Happiness does exist
At this moment I can call myself a happy person. Although I wouldn’t wish what I’ve been through on anyone, today my life has meaning.
As for my personal life, when attending the OST program I met my second husband, and we have a family. The most positive thing is that my relatives are not concerned about me anymore. Seeing calm and trust in their eyes means a lot. I am guilty of a lot of things and I’m trying to compensate for the years of suffering they endured because of me.
In my professional life, I also see how meaningful what I’m doing is. Essentially, what I do is make the lives of drug users easier, more positive. I improve the quality of their lives to help them stop feeling like second-rate people.
Of course, life is not without its problems. The most important one is the lack of take-home methadone and the fact that we are tied to the OST site. Although we realize that this is an issue of legislation and it’s not really up to us, we still knock on all doors and try to influence it. If we could at least facilitate take-home methadone provision for people in inpatient treatment, that would be a huge achievement.
Nevertheless, certain changes have occurred. For example, we have helped ensure that the methadone is provided in two shifts. We also have our own doctors at the site and the guys don’t have to spend days waiting in line at regular clinics. These may not look like fundamental changes but they are still important.

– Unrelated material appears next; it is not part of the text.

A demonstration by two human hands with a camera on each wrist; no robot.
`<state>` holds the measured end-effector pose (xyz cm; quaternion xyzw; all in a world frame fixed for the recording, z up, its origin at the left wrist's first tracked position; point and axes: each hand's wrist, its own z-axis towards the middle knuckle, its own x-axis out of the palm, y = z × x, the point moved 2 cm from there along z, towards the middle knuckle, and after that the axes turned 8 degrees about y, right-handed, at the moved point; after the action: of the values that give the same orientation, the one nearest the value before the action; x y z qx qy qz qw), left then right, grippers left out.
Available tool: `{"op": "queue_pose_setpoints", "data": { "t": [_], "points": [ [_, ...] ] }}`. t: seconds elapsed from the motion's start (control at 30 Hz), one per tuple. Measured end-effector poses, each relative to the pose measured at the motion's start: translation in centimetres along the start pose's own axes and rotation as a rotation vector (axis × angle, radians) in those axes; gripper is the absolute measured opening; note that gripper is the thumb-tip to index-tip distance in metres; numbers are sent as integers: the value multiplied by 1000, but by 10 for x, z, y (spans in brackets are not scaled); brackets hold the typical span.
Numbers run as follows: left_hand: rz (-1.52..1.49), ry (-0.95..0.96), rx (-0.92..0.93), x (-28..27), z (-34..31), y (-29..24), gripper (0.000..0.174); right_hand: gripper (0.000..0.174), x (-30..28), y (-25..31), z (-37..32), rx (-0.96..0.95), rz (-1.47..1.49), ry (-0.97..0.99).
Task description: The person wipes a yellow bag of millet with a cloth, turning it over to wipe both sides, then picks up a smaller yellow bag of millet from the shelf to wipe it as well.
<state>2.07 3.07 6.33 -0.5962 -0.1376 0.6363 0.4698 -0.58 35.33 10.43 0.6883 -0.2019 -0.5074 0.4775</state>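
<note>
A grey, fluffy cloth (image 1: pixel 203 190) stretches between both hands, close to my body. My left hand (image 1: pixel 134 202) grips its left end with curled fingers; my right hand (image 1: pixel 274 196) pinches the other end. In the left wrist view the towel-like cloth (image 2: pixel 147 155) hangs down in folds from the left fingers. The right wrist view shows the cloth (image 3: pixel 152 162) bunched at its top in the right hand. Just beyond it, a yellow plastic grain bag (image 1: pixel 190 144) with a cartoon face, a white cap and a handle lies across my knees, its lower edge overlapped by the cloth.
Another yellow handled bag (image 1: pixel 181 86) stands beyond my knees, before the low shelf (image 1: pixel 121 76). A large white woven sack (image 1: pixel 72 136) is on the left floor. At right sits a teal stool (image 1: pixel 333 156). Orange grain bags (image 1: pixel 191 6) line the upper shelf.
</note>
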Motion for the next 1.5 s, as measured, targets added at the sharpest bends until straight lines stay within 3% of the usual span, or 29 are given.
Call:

If I had a chance to replay my life again, I would never choose the same route. And to those who still use drugs and want to quit, my advice is to try all possible methods. Don’t despair! Everyone has a key and you’ll definitely find it. You have to fight, no matter how hard it is. The most important thing here is the desire to quit. You have to want it for yourself, not for your relatives. And this desire doesn’t come by itself, I know. Usually it requires some kind of a watershed. Somebody may be afraid because of ill health, others lose their children… You need a push, something that would shake you up and make you realize the time has come to stop. Then you’ll need support because you can’t handle it on your own. You need a person who will not just sympathize with you but also cheer you up and help you see things in a positive light. It’s absolutely necessary to realize that you’re not alone, that someone will definitely get you out of the swamp. But I’ll repeat myself: first you need to desire to get out, and once that happens you’ll succeed!
For five years I’ve been an OST patient and my life has changed completely. From an outcast that didn’t deserve trust I became a normal, adequate person capable of being responsible for my act. I’m no more a would-be criminal; I am a fully functional member of society.